Commodore C264 marketing brochure

Commodore International Historical Society on twitter shares this C264 marketing brochure.

Commodore 264 marketing brochure, generously contributed by Andy Finkel and shared here with his explicit permission. For me, the TED series was the pinnacle of Ira Velinsky’s industrial design and they remain my favorite Commodore machines ever created.

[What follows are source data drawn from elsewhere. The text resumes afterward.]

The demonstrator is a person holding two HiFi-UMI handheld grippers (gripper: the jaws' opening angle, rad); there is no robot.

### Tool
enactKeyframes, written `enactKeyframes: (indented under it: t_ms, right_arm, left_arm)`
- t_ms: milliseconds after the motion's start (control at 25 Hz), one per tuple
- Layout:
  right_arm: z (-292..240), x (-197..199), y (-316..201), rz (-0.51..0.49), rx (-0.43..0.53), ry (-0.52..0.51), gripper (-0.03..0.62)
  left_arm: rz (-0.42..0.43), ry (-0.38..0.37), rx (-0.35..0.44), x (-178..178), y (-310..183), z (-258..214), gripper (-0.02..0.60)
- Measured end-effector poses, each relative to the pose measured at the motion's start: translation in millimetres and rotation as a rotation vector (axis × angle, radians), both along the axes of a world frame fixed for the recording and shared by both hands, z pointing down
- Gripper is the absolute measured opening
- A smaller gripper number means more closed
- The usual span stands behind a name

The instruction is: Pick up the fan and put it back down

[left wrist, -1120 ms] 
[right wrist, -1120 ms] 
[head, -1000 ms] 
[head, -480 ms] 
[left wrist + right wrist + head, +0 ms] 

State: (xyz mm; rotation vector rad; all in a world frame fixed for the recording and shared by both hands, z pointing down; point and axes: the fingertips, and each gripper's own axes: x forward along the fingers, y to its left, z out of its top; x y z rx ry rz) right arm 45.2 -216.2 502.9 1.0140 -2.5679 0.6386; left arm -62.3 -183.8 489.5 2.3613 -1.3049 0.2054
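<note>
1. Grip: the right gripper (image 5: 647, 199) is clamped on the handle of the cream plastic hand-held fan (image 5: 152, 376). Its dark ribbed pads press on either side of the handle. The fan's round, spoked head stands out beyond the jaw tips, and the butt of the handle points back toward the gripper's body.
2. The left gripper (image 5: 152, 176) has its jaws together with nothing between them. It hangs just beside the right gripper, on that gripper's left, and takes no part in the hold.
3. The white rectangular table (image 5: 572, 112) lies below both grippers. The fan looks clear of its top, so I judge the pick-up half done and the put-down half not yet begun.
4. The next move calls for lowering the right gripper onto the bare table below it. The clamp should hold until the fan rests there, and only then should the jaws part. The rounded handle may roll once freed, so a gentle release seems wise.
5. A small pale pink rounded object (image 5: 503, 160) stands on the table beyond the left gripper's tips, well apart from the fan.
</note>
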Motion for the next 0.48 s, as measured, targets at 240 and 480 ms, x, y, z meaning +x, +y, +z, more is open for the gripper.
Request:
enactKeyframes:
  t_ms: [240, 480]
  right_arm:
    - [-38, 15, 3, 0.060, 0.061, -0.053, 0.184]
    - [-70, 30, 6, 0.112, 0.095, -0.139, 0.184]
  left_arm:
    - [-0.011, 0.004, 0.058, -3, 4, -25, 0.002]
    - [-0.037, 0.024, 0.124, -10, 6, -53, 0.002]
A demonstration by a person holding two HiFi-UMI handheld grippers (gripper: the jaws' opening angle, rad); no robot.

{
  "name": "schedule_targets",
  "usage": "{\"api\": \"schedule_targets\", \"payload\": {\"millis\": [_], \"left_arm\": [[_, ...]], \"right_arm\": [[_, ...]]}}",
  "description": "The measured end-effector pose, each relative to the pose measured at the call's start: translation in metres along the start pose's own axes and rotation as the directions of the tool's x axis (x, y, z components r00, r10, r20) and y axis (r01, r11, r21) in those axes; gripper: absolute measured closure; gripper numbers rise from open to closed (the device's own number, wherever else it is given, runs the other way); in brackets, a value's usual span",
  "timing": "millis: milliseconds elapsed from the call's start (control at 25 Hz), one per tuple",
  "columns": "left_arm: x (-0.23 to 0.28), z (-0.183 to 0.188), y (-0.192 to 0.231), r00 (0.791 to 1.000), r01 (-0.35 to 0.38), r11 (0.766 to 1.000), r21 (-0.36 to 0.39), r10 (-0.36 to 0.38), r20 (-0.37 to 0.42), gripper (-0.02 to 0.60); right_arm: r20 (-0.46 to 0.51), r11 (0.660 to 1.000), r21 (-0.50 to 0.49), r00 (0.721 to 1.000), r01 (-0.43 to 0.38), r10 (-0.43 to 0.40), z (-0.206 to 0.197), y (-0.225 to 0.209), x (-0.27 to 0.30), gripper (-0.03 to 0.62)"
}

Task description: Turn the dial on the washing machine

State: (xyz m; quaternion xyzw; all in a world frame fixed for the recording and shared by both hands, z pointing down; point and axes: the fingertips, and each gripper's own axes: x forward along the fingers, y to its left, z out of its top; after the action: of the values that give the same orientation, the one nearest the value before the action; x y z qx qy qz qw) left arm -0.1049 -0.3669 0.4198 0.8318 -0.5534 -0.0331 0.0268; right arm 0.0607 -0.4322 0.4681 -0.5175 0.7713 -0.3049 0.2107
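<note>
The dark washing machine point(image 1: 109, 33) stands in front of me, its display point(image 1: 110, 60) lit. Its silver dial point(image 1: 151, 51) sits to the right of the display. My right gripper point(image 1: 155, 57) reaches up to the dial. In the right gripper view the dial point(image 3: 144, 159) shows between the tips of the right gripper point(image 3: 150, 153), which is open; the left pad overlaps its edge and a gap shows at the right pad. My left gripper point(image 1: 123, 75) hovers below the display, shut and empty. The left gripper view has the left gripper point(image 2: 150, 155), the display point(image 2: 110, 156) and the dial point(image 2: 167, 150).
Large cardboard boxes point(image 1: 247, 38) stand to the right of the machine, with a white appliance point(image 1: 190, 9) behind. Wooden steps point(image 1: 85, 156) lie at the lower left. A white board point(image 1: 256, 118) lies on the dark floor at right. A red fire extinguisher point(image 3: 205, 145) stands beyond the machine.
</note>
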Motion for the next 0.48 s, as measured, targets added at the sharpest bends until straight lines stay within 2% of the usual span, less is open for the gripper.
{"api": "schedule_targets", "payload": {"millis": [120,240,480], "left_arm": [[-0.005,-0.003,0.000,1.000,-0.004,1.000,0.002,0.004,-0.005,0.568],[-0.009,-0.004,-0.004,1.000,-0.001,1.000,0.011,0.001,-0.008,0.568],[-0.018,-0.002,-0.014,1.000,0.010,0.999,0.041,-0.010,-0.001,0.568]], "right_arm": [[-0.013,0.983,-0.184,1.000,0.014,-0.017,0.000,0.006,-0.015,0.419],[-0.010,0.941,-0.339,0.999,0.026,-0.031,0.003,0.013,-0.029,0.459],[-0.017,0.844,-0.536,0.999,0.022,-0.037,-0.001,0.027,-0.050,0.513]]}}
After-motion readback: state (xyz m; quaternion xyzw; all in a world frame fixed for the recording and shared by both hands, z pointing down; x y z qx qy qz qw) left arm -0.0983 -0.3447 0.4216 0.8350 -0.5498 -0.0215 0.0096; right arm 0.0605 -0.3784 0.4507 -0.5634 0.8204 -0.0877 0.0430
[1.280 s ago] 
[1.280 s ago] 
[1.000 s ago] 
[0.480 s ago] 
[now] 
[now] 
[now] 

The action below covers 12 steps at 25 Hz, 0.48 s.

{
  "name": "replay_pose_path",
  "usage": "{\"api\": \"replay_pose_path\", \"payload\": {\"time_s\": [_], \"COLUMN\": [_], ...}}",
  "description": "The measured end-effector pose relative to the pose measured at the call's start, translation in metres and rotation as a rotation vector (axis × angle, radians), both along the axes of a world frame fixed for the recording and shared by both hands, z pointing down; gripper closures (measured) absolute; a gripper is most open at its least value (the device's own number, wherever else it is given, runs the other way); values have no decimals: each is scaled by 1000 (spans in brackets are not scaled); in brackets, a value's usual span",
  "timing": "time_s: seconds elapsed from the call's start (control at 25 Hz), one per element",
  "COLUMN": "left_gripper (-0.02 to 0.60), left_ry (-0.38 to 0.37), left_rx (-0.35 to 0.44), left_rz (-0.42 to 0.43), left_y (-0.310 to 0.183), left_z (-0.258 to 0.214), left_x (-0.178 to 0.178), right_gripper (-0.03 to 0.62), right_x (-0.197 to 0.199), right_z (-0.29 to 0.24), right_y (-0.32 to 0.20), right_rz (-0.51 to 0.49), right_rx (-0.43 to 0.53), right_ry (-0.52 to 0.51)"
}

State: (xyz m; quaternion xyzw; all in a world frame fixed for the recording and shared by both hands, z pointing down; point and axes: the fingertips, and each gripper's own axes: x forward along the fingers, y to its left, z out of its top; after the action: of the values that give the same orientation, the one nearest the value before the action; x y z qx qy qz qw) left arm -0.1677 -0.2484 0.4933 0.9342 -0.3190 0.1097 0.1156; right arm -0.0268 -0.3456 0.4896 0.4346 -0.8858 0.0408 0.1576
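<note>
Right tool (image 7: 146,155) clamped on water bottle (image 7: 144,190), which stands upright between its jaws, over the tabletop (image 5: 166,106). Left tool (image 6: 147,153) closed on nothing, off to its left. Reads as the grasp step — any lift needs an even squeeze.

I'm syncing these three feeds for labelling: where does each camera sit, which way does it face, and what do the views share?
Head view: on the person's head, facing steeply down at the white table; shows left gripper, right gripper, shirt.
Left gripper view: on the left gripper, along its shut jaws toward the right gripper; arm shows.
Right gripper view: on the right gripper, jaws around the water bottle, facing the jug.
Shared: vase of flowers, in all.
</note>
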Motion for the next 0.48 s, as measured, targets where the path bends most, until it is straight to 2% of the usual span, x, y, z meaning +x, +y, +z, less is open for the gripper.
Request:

I found that to have unexpectedly modern and unfussy styling - here’s a detail:

1 Like

Built-in Machine Language Monitor—over 12 commands

So…13 commands then?

Regardless, it’s welcome. For a little tutorial I gave last year I had to write my own sort-of-monitor in BASIC, and that reminded me in no uncertain way that BASIC is a truly terrible programming language. The only reason my subroutines didn’t stomp on my global variables even more often than they did was because I couldn’t remember the line numbers of the subroutines half the time.


I got to play with a Plus/4 (as the C264 became) a few months ago because I have a friend who owns one or two. The design is even nicer in person, and the keyboard is better than the C64, with a couple of exceptions.

First, replacing the RESTORE key with another CONTROL key is a dead loss. If you’re a technical geek, it’s really nice to be able so easily to generate an NMI.

Second, while I approve of moving from two arrow keys to four, not making them real keys (and not using a “T” layout) was not such a good move. It’s kind of a toss-up which is worse.

If you like this case style but prefer Sinclair Spectrum functionality then there was the TK95 from brazilian company Microdigital.